After Caleb's death, his parents attempted to obtain his medical records from the original hospital but were told they were sealed. To Shamrell, something didn't seem right.
"Our main objective was just to find out if anything had gone wrong or if anything could have been done differently, so that we could ask for some changes to be made to prevent it in the future," she said. "Because at the end of the day, nothing's going to fix anything for us. Nothing gets better. Our son was dead, and nothing was going to fix that."
The next few years would be a long, painful process involving attorneys and the Iowa legal system. Eventually, the Shamrells settled for an undisclosed amount.
Now, Jenelle uses Caleb's memory to advocate against malpractice caps and organ donations. She said a cap like the one Iowa is considering would "put a price on someone's life."
"For the legislature to come in and think that they can just put a blanket cap on these situations is really insulting. Because they're saying it doesn't matter what you've dealt with. It doesn't matter the hurt and pain. They're putting a price on my son's life," Shamrell said. "They're saying this is the cap that a person is worth. That a person's mobility is worth, a person's life is worth. And I find that really insulting."
To her, each malpractice suit is different, and should be judged on an individual basis. She lamented that all of the paperwork in Caleb's case stacked up to six inches.
"And 13 pages of a bill is going to predetermine the worth of my son," she said. "It's not right to limit anyone's life or pain or suffering."
Instead, she said settlements and malpractice cases often bring a new form of pain for the grieving families involved, from the scrutiny during trials to personal attacks from community members and the media over the "worth" of a specific trial.
"It's a really terrible process to have to go through, really mentally, physically and emotionally exhausting in every way," Shamrell said.
She's been a long-time opponent of medical caps and has frequently traveled to Des Moines to speak with legislators on the issue.

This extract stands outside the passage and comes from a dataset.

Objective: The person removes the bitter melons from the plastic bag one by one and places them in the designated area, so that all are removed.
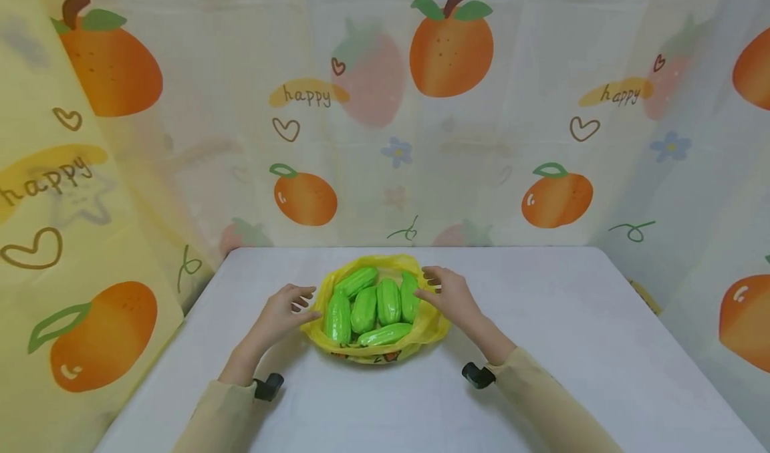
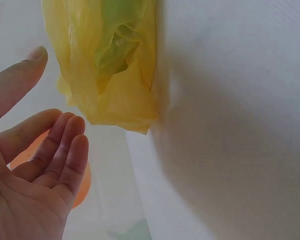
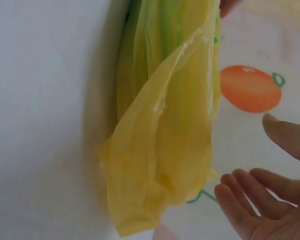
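Note:
A yellow plastic bag [image 1: 433, 329] sits with its mouth spread wide in the head view. Inside lie several glossy, bright green, elongated things [image 1: 363, 311], seemingly plastic-wrapped; their exact kind I cannot tell. My left hand [image 1: 284, 309] is at the bag's left rim, fingers relaxed and holding nothing. On the opposite side, my right hand [image 1: 452, 297] hovers by the rim with loosely bent fingers, also holding nothing. The left wrist view shows a small gap between the left hand [image 2: 35, 185] and the bag [image 2: 125, 100]. Likewise, the right hand [image 3: 270, 200] stands apart from the bag [image 3: 175, 135].
The bag rests on a white-covered table [image 1: 571, 346]. A patterned curtain [image 1: 373, 152] with oranges and hearts rises behind the table and along both sides. Small black devices are strapped to the left wrist [image 1: 269, 387] and right wrist [image 1: 478, 375].

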Demonstrator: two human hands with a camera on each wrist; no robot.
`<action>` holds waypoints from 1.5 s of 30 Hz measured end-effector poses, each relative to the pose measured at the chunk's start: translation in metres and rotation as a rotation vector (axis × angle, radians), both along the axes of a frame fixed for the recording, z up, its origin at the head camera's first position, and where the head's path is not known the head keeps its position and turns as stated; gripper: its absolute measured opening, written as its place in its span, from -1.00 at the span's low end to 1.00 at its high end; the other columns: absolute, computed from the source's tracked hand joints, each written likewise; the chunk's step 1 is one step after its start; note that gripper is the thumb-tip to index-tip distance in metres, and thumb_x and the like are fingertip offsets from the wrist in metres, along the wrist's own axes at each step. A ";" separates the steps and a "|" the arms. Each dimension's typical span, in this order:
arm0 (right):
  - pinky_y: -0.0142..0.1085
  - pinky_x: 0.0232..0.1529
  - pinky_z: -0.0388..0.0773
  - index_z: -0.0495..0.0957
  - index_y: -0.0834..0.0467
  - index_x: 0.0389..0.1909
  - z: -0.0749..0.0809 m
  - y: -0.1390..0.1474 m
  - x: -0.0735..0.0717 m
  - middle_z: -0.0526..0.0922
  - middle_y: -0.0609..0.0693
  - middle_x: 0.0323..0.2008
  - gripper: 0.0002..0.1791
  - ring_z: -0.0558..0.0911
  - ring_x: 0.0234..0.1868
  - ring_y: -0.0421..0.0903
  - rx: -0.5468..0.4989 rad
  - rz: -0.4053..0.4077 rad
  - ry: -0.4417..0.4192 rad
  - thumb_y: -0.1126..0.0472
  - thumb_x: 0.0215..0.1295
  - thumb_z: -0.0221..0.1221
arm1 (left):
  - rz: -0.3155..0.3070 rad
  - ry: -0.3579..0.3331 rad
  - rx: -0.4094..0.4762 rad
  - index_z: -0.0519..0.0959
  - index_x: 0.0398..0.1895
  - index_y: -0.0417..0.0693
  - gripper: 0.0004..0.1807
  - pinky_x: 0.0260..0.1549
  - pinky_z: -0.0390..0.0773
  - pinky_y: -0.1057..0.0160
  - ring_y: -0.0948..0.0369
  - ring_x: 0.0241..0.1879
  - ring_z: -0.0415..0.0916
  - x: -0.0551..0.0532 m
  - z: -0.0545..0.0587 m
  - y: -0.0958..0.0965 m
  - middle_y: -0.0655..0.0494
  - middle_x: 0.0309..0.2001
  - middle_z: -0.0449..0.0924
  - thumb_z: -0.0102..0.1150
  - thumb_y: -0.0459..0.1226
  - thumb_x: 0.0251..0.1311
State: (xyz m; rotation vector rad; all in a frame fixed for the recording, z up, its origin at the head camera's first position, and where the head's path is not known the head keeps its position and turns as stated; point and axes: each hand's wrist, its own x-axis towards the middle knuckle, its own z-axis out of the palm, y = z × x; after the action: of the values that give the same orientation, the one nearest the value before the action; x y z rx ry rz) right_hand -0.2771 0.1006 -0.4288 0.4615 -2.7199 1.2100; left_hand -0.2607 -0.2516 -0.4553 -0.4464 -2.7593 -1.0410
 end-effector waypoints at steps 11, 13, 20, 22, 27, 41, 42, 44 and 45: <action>-0.13 -0.03 0.57 0.45 0.24 0.17 -0.005 -0.014 -0.005 0.60 0.15 0.04 -0.42 0.61 0.02 0.08 -0.056 -0.040 -0.121 0.10 0.15 0.31 | 0.032 -0.068 -0.013 0.50 0.14 -0.24 -0.38 -0.19 0.57 0.13 0.07 -0.18 0.55 -0.004 -0.004 0.000 -0.07 -0.10 0.56 0.40 -0.16 0.00; -0.13 -0.02 0.57 0.46 0.25 0.16 -0.006 -0.015 -0.005 0.60 0.15 0.05 -0.43 0.61 0.03 0.09 -0.056 -0.050 -0.133 0.09 0.16 0.31 | 0.026 -0.079 -0.009 0.50 0.14 -0.24 -0.38 -0.19 0.57 0.13 0.07 -0.18 0.55 -0.003 -0.005 0.000 -0.08 -0.10 0.56 0.40 -0.15 0.01; -0.13 -0.03 0.57 0.46 0.28 0.15 -0.007 -0.014 -0.005 0.61 0.17 0.04 -0.41 0.61 0.03 0.10 -0.064 -0.072 -0.171 0.07 0.15 0.31 | 0.028 -0.110 -0.014 0.52 0.12 -0.24 -0.40 -0.22 0.56 0.15 0.09 -0.20 0.55 0.000 -0.005 0.002 -0.07 -0.11 0.57 0.41 -0.17 0.00; -0.13 -0.02 0.57 0.46 0.29 0.14 -0.008 -0.013 -0.005 0.61 0.18 0.03 -0.41 0.61 0.03 0.10 -0.065 -0.079 -0.180 0.07 0.15 0.32 | 0.030 -0.111 -0.022 0.52 0.12 -0.24 -0.41 -0.23 0.56 0.15 0.10 -0.21 0.55 0.000 -0.005 0.002 -0.07 -0.12 0.57 0.41 -0.19 0.00; -0.14 -0.01 0.56 0.47 0.29 0.13 -0.012 -0.012 -0.006 0.63 0.18 -0.01 -0.42 0.62 0.02 0.08 -0.060 -0.103 -0.195 0.07 0.14 0.32 | 0.029 -0.117 -0.027 0.52 0.12 -0.25 -0.41 -0.24 0.55 0.16 0.11 -0.22 0.55 0.001 -0.004 0.003 -0.05 -0.13 0.57 0.41 -0.21 -0.01; -0.13 -0.02 0.56 0.51 0.26 0.11 -0.019 -0.008 -0.013 0.66 0.13 -0.03 -0.39 0.61 0.03 0.06 -0.008 -0.113 -0.297 0.00 0.10 0.34 | 0.036 -0.121 -0.030 0.52 0.12 -0.22 -0.41 -0.24 0.55 0.17 0.13 -0.22 0.54 0.001 -0.008 0.000 -0.02 -0.14 0.57 0.41 -0.18 -0.01; -0.14 -0.02 0.56 0.51 0.26 0.11 -0.019 -0.008 -0.013 0.66 0.13 -0.03 -0.38 0.61 0.03 0.07 -0.008 -0.112 -0.304 -0.01 0.10 0.35 | 0.037 -0.122 -0.030 0.52 0.12 -0.22 -0.40 -0.24 0.54 0.18 0.14 -0.22 0.54 0.001 -0.009 -0.001 -0.02 -0.14 0.57 0.41 -0.18 -0.01; -0.14 -0.02 0.56 0.51 0.26 0.11 -0.019 -0.007 -0.014 0.66 0.13 -0.02 -0.38 0.61 0.03 0.07 -0.007 -0.113 -0.318 -0.01 0.09 0.35 | 0.038 -0.122 -0.034 0.52 0.13 -0.21 -0.40 -0.23 0.54 0.18 0.14 -0.22 0.54 0.000 -0.009 -0.001 -0.02 -0.14 0.57 0.41 -0.17 0.00; -0.14 -0.03 0.56 0.51 0.26 0.11 -0.019 -0.007 -0.015 0.66 0.13 -0.02 -0.38 0.60 0.03 0.07 -0.005 -0.112 -0.324 -0.02 0.09 0.34 | 0.039 -0.123 -0.035 0.52 0.13 -0.21 -0.40 -0.23 0.54 0.18 0.14 -0.22 0.54 0.000 -0.009 -0.001 -0.02 -0.13 0.57 0.41 -0.17 0.00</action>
State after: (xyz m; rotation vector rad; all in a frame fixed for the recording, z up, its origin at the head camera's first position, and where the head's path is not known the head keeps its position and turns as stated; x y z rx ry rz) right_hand -0.2917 0.0934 -0.4482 0.1167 -2.9579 1.3653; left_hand -0.2603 -0.2527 -0.4646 -0.3421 -2.8851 -1.0467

"Health and safety are not about money, and I'd ask (legislators) to stop making it about money," she said.
And when families do win money, Shamrell argued, it often goes toward a cause close to their hearts.
"I don't know a single family who has not done good with it moving forward in the form on community donations, donations to health systems, starting foundations in memory of their loved one and really using it to affect positive change in their communities," she said.
Caleb even has his own foundation, Alive In Me, which sponsors scholarships, supports organ donor awareness and donates money to children's arts, academics and athletics. His parents also continue to advocate on his behalf as public speakers and are passionate about supporting families navigating similar medical situations.
The Shamrells know nothing they do will bring Caleb back. But his mom said she's able to keep his memory alive through sharing his story and fighting against the legislation, such as House File 2279.
Still, even seven years on, the pain remains.
At the end of our interview with Jenelle, she pointed out a painting above her living room mantle. It features her and her husband surrounded by all seven of their children.
"That's him in the middle right there," she said, pointing out the tiny, smiling face of a blue-eyed, blonde-haired boy frozen just before age three. "It sticks that that's the only way that I can have a family picture with all of my kids … is to have someone paint one."